★★★★☆
The reissue market is always a competitive one, but when Gilles Peterson says he’s gonna head a compilation concentrating on jazz, soul and funk masterpieces from a label to celebrate, Black Jazz Radio puts a bodyguard on the dial so that you won’t think of touching it. Exhibiting masters at work from an imprint that enjoyed a relatively short-lived existence but long-term significance, Peterson takes you right back to the watershed of the era, smartly attired with a rat race frown furrowing through the ’70s.

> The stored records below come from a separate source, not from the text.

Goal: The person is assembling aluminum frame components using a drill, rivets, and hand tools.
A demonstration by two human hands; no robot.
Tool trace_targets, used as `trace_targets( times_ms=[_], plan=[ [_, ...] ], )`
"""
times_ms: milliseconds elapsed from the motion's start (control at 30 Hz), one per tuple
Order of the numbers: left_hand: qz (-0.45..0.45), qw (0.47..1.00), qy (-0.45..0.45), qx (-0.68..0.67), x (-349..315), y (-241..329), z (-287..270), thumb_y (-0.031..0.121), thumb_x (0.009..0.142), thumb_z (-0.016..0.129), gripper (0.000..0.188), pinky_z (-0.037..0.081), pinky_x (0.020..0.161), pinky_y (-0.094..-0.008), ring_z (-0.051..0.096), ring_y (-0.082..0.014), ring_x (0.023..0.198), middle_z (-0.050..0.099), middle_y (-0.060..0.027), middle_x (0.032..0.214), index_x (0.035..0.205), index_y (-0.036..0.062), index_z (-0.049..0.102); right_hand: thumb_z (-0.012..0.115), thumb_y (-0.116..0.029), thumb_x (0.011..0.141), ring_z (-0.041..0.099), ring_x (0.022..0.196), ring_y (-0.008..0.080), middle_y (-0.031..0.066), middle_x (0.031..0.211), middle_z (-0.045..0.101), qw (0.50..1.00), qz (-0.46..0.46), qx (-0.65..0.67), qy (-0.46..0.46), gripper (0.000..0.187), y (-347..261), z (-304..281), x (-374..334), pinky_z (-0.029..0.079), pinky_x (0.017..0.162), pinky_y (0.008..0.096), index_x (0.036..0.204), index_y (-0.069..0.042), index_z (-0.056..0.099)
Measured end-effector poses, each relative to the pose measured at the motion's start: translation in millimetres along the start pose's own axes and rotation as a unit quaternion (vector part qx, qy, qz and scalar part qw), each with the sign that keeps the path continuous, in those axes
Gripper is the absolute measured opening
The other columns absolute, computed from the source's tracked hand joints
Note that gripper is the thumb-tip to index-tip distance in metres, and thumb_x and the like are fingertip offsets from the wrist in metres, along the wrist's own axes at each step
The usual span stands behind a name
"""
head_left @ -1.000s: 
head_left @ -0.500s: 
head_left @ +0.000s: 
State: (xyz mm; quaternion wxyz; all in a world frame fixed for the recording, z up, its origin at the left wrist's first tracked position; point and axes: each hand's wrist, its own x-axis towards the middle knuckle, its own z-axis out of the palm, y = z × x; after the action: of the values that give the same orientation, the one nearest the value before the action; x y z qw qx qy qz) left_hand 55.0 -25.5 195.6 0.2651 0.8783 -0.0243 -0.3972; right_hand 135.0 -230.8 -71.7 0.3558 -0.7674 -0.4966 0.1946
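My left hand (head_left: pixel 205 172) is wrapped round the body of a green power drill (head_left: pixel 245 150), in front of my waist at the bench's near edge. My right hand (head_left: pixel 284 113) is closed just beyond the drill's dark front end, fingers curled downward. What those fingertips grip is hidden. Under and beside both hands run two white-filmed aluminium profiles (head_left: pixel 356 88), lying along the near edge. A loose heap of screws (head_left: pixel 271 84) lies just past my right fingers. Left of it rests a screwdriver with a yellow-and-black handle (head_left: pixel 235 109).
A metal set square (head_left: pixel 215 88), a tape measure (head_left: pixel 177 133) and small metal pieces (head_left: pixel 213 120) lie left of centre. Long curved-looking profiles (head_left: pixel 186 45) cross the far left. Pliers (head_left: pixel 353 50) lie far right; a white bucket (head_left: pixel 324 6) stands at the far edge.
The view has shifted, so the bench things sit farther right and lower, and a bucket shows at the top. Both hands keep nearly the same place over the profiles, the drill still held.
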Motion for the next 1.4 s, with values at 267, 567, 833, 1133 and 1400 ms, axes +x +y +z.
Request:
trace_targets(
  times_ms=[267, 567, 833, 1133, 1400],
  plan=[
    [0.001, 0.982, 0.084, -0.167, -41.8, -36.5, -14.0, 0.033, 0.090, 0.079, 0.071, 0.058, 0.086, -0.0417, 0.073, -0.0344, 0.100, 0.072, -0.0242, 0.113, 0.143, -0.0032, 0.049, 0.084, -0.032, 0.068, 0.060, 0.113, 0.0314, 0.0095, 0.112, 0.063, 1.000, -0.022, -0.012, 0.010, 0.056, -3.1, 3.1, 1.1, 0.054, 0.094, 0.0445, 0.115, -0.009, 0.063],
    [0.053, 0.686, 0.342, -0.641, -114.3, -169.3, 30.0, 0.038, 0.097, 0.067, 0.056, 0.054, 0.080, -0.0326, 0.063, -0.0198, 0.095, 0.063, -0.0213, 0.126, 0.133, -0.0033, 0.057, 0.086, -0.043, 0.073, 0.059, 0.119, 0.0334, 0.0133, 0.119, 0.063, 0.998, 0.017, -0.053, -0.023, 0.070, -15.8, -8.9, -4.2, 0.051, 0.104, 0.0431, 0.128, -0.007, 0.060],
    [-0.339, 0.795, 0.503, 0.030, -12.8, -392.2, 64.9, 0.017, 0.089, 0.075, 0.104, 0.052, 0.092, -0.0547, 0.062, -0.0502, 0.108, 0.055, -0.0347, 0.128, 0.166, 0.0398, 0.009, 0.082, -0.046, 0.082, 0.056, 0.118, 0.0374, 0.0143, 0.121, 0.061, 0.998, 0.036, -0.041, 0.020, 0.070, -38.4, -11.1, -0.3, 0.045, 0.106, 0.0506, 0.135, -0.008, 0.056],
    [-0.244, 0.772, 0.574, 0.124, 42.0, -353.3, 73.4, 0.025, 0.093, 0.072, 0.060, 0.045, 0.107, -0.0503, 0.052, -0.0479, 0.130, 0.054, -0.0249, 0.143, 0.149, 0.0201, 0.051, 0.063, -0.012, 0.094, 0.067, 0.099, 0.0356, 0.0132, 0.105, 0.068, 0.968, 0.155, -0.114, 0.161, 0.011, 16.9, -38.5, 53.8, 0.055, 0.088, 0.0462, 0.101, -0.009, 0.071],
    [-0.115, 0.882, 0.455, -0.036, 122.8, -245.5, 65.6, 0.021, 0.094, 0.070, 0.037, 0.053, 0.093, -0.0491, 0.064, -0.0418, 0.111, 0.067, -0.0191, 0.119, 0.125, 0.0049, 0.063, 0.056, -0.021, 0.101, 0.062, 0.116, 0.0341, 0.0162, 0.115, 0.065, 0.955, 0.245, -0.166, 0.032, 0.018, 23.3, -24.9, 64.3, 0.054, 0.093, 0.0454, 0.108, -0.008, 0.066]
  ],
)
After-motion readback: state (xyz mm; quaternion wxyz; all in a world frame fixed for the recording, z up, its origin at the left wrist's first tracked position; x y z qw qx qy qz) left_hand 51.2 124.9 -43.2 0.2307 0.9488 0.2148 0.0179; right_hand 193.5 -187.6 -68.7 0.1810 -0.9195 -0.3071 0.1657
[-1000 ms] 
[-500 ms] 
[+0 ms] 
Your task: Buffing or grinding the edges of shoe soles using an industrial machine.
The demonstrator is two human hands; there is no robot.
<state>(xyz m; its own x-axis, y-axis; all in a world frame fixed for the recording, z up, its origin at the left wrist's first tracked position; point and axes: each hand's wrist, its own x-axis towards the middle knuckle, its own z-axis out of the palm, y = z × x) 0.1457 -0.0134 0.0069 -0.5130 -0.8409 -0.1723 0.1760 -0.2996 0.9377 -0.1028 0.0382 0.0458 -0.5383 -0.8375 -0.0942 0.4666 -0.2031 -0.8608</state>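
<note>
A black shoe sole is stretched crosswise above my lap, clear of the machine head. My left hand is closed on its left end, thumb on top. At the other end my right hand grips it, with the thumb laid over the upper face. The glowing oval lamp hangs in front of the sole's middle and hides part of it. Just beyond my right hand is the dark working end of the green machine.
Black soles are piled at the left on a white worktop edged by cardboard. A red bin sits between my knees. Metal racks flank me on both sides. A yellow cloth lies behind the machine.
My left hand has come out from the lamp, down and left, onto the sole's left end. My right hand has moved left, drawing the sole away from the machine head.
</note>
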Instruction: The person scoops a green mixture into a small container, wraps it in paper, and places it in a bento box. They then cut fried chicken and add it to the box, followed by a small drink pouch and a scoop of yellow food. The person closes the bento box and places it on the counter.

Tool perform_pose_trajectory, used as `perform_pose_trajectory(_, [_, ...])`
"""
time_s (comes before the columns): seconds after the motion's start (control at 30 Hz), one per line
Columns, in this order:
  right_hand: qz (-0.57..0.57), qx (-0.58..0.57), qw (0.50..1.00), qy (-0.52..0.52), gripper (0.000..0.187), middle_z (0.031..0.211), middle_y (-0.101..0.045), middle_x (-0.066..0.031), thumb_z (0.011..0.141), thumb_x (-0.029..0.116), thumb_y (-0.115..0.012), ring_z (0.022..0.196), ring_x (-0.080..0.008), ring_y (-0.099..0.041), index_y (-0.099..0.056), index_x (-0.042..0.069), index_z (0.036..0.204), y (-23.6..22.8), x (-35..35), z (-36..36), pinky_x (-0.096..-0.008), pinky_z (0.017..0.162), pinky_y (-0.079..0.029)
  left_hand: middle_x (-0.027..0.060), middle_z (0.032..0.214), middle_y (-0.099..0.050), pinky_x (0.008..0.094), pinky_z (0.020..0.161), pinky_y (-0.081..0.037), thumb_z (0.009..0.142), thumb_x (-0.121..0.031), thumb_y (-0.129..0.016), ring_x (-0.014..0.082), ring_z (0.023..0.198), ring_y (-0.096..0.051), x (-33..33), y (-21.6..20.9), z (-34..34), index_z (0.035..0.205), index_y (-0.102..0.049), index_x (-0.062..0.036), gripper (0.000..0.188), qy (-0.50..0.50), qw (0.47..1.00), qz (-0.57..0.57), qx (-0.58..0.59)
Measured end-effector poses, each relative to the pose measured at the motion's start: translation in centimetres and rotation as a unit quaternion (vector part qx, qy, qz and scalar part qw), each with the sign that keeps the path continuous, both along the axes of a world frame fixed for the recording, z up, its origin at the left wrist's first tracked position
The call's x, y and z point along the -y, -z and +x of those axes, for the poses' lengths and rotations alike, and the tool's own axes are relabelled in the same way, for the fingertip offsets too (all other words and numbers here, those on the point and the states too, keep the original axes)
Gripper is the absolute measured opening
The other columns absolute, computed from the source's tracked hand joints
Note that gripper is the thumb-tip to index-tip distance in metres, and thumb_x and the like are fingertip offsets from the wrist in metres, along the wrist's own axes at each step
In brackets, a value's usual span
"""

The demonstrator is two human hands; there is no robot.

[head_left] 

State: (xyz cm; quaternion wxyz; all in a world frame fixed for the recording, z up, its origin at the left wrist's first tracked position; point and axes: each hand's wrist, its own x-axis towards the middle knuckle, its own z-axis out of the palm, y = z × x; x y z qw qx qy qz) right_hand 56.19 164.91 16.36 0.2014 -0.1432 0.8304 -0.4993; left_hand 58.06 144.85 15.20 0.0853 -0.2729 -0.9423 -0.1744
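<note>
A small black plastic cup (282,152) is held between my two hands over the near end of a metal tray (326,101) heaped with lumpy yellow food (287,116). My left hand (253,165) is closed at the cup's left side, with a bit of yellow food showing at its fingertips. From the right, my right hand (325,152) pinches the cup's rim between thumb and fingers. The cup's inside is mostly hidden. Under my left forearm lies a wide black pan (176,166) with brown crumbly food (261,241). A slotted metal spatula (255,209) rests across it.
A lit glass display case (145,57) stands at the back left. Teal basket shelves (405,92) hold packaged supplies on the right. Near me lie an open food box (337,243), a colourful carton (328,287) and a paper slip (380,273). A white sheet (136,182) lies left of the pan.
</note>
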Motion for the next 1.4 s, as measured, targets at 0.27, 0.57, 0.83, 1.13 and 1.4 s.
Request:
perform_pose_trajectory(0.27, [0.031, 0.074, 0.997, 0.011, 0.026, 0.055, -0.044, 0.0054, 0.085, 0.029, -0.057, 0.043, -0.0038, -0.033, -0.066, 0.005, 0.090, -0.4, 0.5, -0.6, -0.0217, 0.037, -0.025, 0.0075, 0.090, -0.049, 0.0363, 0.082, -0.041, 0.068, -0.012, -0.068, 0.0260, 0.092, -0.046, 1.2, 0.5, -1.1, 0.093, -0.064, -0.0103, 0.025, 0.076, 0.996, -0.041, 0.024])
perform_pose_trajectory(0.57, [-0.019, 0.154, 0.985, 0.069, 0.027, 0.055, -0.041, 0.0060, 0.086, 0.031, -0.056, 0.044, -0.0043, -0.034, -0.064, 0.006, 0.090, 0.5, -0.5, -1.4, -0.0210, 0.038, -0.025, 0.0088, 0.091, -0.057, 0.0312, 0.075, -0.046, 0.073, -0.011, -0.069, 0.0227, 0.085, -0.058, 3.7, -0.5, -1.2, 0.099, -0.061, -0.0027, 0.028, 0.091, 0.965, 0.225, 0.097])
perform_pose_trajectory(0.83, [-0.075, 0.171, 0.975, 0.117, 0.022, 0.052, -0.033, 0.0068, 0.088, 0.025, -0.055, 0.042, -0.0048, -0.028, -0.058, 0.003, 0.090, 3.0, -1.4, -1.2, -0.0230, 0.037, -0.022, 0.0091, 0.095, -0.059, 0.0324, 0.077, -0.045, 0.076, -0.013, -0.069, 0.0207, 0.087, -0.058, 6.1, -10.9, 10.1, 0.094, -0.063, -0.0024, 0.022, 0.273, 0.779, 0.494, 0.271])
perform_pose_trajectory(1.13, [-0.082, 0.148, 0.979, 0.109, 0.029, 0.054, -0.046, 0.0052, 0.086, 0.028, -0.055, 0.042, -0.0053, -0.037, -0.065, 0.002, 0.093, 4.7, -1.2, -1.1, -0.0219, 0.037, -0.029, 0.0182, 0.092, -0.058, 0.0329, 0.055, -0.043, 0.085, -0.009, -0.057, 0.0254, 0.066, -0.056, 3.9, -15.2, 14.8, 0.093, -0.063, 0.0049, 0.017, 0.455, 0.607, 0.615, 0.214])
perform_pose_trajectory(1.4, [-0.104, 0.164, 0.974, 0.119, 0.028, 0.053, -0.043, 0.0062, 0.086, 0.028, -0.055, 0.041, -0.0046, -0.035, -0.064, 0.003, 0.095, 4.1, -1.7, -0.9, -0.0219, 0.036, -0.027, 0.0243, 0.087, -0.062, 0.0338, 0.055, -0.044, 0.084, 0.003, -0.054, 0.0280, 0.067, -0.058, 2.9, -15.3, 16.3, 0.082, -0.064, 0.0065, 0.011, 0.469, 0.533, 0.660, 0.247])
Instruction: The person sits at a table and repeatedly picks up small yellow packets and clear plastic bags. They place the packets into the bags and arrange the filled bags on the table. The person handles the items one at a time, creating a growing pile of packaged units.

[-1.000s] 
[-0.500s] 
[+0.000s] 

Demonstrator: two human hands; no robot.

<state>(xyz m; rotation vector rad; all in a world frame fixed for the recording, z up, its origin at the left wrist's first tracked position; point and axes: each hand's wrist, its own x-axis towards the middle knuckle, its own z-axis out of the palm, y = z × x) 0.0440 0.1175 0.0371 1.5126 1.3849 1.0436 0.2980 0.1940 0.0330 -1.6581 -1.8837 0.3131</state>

The show starts off sweetly and easygoing before getting into the nitty gritty, with the tired-sounding “Beauty and The Electric Tub” by Henry Franklin shaking itself out of a slump for 12 minutes. Track by track musicians start working overtime, freestyling while making a point (solos may ramble, but they still pay respect to its backers keeping up) and showing enduring influence. Rudolph Johnson’s “The Highest Pleasure” is steeped in hip-hop vibes, a little Latin peeps over Walter Bishop and Gene Russell, and Doug Carn fights the power. Rolling stone sleuthing and crimefighter compulsion from Cleveland Eaton has its quipping funk pinned by eager violins, sent slinking back further by Kellee Patterson’s soul lullaby. The entire Black Jazz catalog is to be reintegrated across a three-way mix collection/history lesson, and predictably Peterson has started the ball rolling just fine.